레저용 카약 디자인 설계를 위한 사용자 의사결정 지원 시스템 개발

  • Received : 2014.02.26
  • Accepted : 2014.04.14
  • Published : 2014.04.30


The change from people's work-centered values to their leisure-centered values leads into the change in their life styles. In the circumstance, people's participation into sports activities seems to be an important means to improve their quality of life. Along with the change of the times, more people take part in water leisure sports including kayak. As a result, people's needs for various designs of water leisure goods are on the rise.
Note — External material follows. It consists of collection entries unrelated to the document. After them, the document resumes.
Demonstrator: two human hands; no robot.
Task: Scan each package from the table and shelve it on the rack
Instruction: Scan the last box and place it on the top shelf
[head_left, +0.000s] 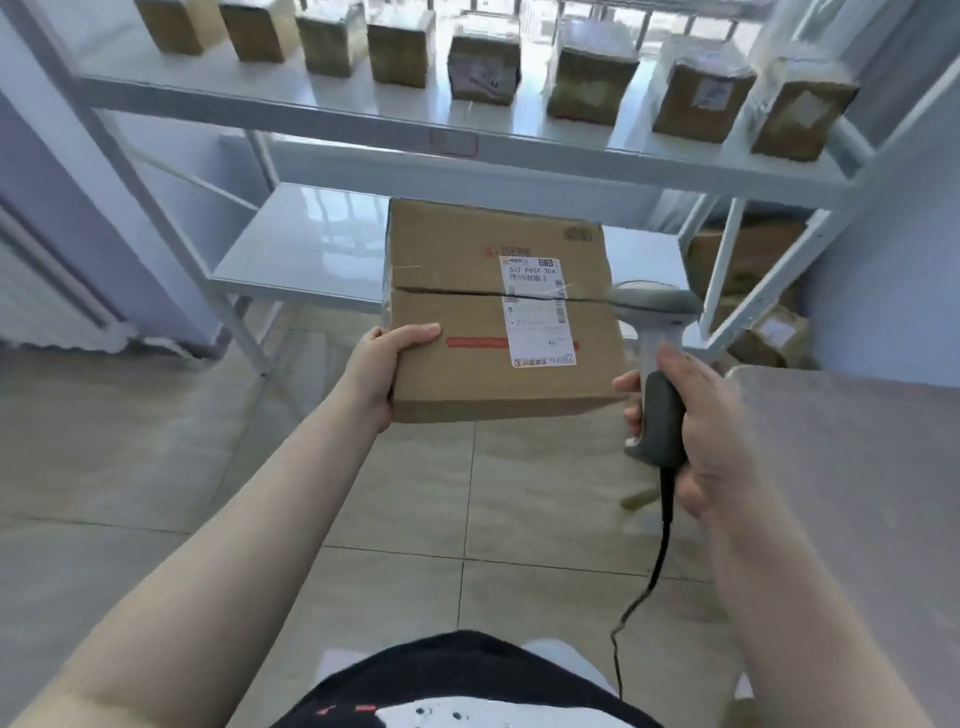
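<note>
While the left hand (382, 371) grips the near left corner of the box (498, 312), thumb lying along the top face and fingers hidden beneath, the box is held level in the air above the tiled floor (156, 441). A white label (537, 312) sits on the top face to the right of that thumb, crossing the taped seam; below it runs a red strip. The right hand (691, 436) is curled round the dark grip of the scanner (657, 364), fingertips showing on the grip's left side. The scanner stands upright just right of the box, its pale head (652, 301) level with the box's right edge and turned toward the label. A black cable (654, 571) hangs from the grip's base below the right hand.

Beyond both hands stands the white rack (467, 140). Its upper shelf carries a row of eight small brown boxes (592, 85), set apart from one another. The lower shelf (301, 249) lies past the held box and is partly hidden by it. To the right of the right hand, the grey counter (841, 457) reaches the frame edge. More brown boxes (748, 270) are stacked behind the rack's right leg, beyond the scanner head. A dark garment with white print (467, 686) shows at the bottom edge.
</note>
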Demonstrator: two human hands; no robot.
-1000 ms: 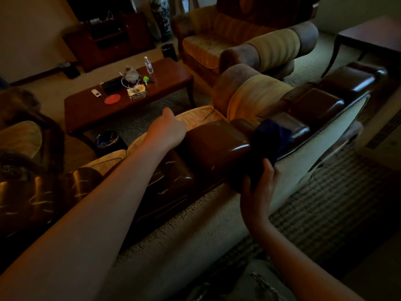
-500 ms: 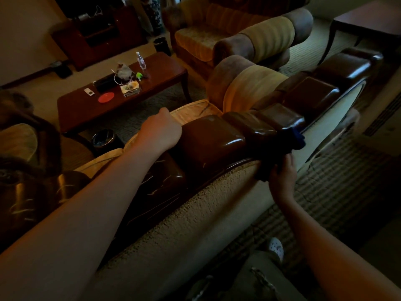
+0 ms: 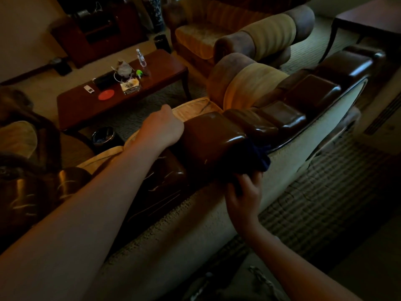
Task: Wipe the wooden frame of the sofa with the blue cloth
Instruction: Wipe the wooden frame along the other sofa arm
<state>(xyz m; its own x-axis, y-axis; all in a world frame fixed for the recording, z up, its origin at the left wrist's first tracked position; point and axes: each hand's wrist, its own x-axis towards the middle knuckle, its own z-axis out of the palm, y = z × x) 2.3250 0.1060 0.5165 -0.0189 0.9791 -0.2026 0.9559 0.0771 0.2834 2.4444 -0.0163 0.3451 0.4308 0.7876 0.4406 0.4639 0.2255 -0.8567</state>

In this sense, it is necessary to come up with strategies to actively respond to such a change. In this paper, we proposed a user decision-making support system for designing kayaks for leisure. Based on the previous studies and literatures and a questionnaire survey with consumers, it chose the sensitivity related to design. By conducting factor analysis and evaluation, it drew sensitivity and proposed kayak design layouts in the aspect of customer sensitivity preference. It is expected that the result of this study will be used not only for kayak design, but as a design guide for the equipment of water leisure sports, and will be applied for user-friendly design.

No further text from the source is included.